He brought the Cold War to a peaceful conclusion, successfully managing the fall of the Berlin Wall, the reunification of Germany, and the end of the Soviet Union without provoking violence from Communist bitter-enders. In the first Gulf War, Bush established that, on his watch, America would not retreat from the world but would intervene, decisively, when the global balance of power was in jeopardy.
His life was spent in the service of his nation, and his spirit of conciliation, common sense, and love of country will stand him in strong stead through the ebbs and flows of posterity's judgment. On that score-that George H. W. Bush was a uniquely good man in a political universe where good men were hard to come by-there was bipartisan consensus a quarter century after his White House years.
- A key to understanding Bush-like other politicians who rise to great heights in America-is the recognition that what is easily perceptible is not all there is to perceive. In 1967, when Murray Kempton, the midcentury American writer, came to review the presidential memoirs of Dwight Eisenhower, Kempton discerned at a distance what he admitted he had failed to detect during Eisenhower's active years in the arena. "He was the great tortoise upon whose back the world sat," Kempton wrote in Esquire magazine. "We laughed at him...and all the while we never knew the cunning beneath the shell."
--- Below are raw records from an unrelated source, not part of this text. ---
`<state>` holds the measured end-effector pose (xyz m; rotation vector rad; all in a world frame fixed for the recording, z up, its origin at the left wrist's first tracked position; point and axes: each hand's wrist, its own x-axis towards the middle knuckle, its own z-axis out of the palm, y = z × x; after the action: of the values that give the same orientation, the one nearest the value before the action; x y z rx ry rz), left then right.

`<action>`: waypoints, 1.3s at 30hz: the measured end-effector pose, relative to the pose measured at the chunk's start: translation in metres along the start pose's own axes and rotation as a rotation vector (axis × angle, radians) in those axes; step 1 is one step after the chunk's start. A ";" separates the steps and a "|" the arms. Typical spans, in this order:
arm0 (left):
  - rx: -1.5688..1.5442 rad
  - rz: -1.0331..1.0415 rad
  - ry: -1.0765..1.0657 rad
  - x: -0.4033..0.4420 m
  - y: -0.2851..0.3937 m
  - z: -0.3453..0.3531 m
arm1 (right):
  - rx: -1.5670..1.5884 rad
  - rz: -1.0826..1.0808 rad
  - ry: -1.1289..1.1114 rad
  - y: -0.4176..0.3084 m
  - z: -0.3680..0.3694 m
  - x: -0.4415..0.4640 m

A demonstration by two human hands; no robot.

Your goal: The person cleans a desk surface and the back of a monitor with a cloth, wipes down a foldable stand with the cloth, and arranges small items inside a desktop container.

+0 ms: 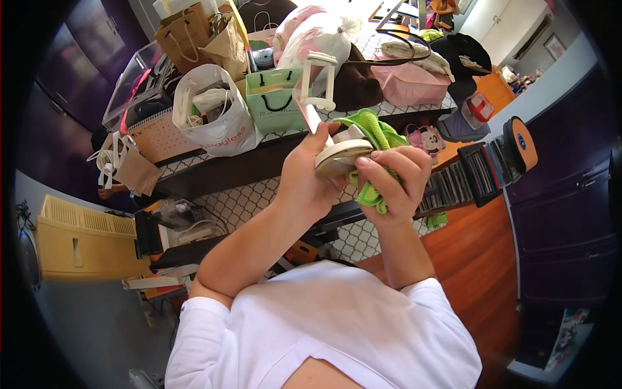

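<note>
A white stand (345, 150) with a round base, a slim arm and a frame-like holder at its top, probably a phone stand, is raised in front of my chest, tilted. My left hand (304, 170) is closed around its base and the foot of its arm. In my right hand (396, 181) a bright green cloth (368, 127) is bunched, part of it lying over the far side of the base. The right thumb and fingertips touch the base's rim. Part of the base is hidden by the fingers and cloth.
Beyond my hands a patterned table holds a white plastic bag (212, 115), a mint green gift bag (277, 104), a brown paper bag (184, 39) and a pink bag (409, 81). A disc rack (476, 172) stands at right, a yellowish cabinet (84, 240) at left.
</note>
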<state>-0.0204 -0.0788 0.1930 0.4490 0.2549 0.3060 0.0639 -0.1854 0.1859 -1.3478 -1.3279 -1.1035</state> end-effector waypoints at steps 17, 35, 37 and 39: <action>0.004 0.014 -0.043 0.003 0.002 -0.003 | 0.087 0.016 -0.005 0.012 0.007 -0.003; 0.200 0.226 -0.204 -0.001 0.012 0.013 | 0.178 0.164 -0.106 0.019 -0.005 0.020; 0.190 0.164 -0.222 -0.001 0.013 0.012 | 0.254 0.354 0.082 0.019 -0.005 0.033; 0.210 0.154 -0.243 -0.001 0.009 0.010 | 0.272 0.505 0.209 0.025 -0.005 0.037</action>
<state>-0.0208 -0.0753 0.2061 0.7091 0.0145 0.3731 0.0892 -0.1835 0.2230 -1.2324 -0.8784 -0.6688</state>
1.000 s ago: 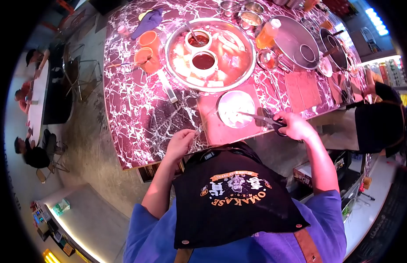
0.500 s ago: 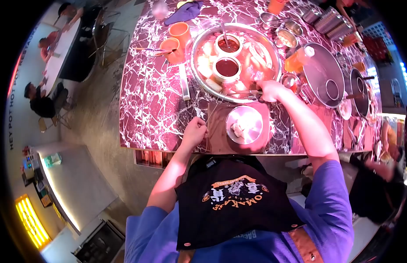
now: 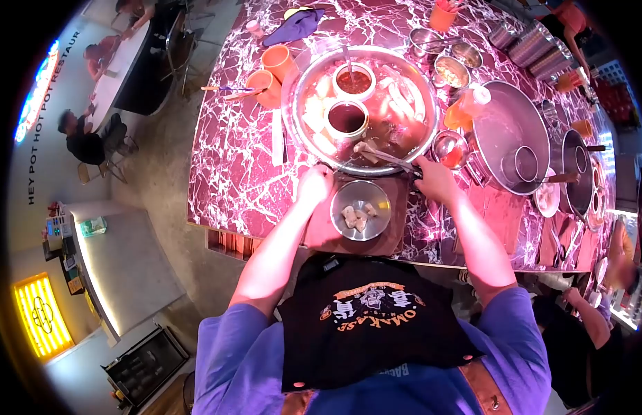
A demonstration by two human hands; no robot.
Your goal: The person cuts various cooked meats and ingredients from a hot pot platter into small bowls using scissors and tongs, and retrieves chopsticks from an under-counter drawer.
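Observation:
My right hand [image 3: 437, 182] is closed around metal tongs [image 3: 397, 160] at the pot's near right rim. The tongs' far end reaches over the broth, at a pale piece of food [image 3: 362, 147]. My left hand [image 3: 314, 185] is closed by the near left rim; a small dark thing shows at its fingers, too unclear to name. Between my hands, a steel bowl [image 3: 378, 223] holds several pale food chunks [image 3: 355, 217]. Beyond it stands the wide steel hot pot [image 3: 298, 131], with a chili sauce bowl [image 3: 353, 81] and a dark sauce bowl [image 3: 346, 117] inside.
Orange cups [image 3: 279, 62] and a purple cloth [image 3: 293, 26] are at left. At right stand a bottle of orange liquid [image 3: 466, 109], a small steel bowl [image 3: 451, 146] and a large deep pan [image 3: 497, 104]. Other people [image 3: 86, 142] sit at a table further left.
My right hand has drawn back from over the broth to the near rim with the tongs. My left hand has moved forward to the pot. The view has shifted slightly.

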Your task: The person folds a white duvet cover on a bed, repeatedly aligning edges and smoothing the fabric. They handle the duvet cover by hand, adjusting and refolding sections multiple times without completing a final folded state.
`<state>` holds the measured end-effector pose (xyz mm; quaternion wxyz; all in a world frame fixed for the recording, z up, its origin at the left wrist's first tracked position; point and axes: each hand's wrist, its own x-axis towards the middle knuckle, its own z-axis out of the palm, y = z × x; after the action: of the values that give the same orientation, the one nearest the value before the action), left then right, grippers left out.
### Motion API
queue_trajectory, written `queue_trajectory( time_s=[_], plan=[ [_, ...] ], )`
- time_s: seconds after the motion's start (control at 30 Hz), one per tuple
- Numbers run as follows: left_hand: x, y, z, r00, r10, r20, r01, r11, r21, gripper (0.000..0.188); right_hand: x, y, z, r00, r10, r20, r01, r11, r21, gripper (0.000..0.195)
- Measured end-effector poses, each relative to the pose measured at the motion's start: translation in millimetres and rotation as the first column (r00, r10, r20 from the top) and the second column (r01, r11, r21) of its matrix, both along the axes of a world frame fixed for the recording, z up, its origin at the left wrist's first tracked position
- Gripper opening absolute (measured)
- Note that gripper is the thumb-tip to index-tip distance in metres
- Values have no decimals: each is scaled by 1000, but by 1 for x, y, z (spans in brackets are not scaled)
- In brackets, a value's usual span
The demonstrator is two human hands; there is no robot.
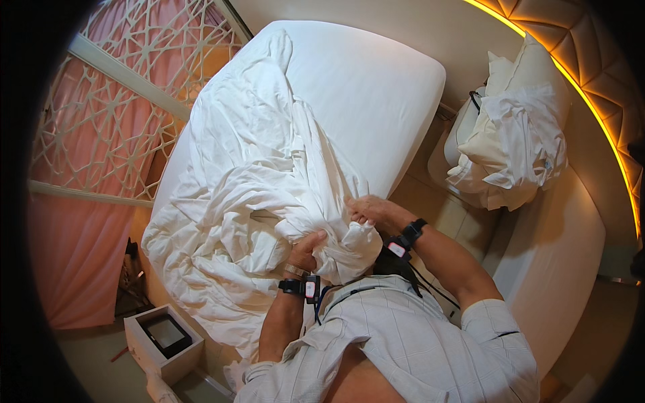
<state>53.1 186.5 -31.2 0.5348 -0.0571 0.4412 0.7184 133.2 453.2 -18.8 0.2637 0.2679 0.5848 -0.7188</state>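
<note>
A bunched white bed cover point(242, 196) lies in loose folds over the left and near part of a mattress with a white fitted sheet point(363, 80). My left hand point(305, 252) grips a gathered fold at the cover's near edge, thumb on top. To its right and a little farther off, my right hand point(367, 209) is closed on another part of the same cloth. Between and below the hands, the fabric bulges against my body. Both wrists wear black straps with small devices.
Cream pillows point(524, 121) and white cloths are piled at the right. Below them stretches a pale padded surface point(549, 267). A lattice screen point(121, 116) with pink curtains point(80, 262) stands left. A small open box or drawer point(184, 352) holding a black-framed object is at lower left.
</note>
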Motion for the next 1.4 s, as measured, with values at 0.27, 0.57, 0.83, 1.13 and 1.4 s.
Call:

The cunning beneath the shell: The words, too, apply to George Herbert Walker Bush. He spent his life presenting a face of grace and generosity to the world, and that face was real. He was gracious, and he was generous. Yet he was more than well mannered. Beneath the kindness lay a steely ambition, a drive to win, a persistent, unshakable sense of himself as a man whose capacities were commensurate with the challenges of command. He was personally deferential-and politically determined to take his place among the great men who shaped the fates and the futures of millions, even billions, of others.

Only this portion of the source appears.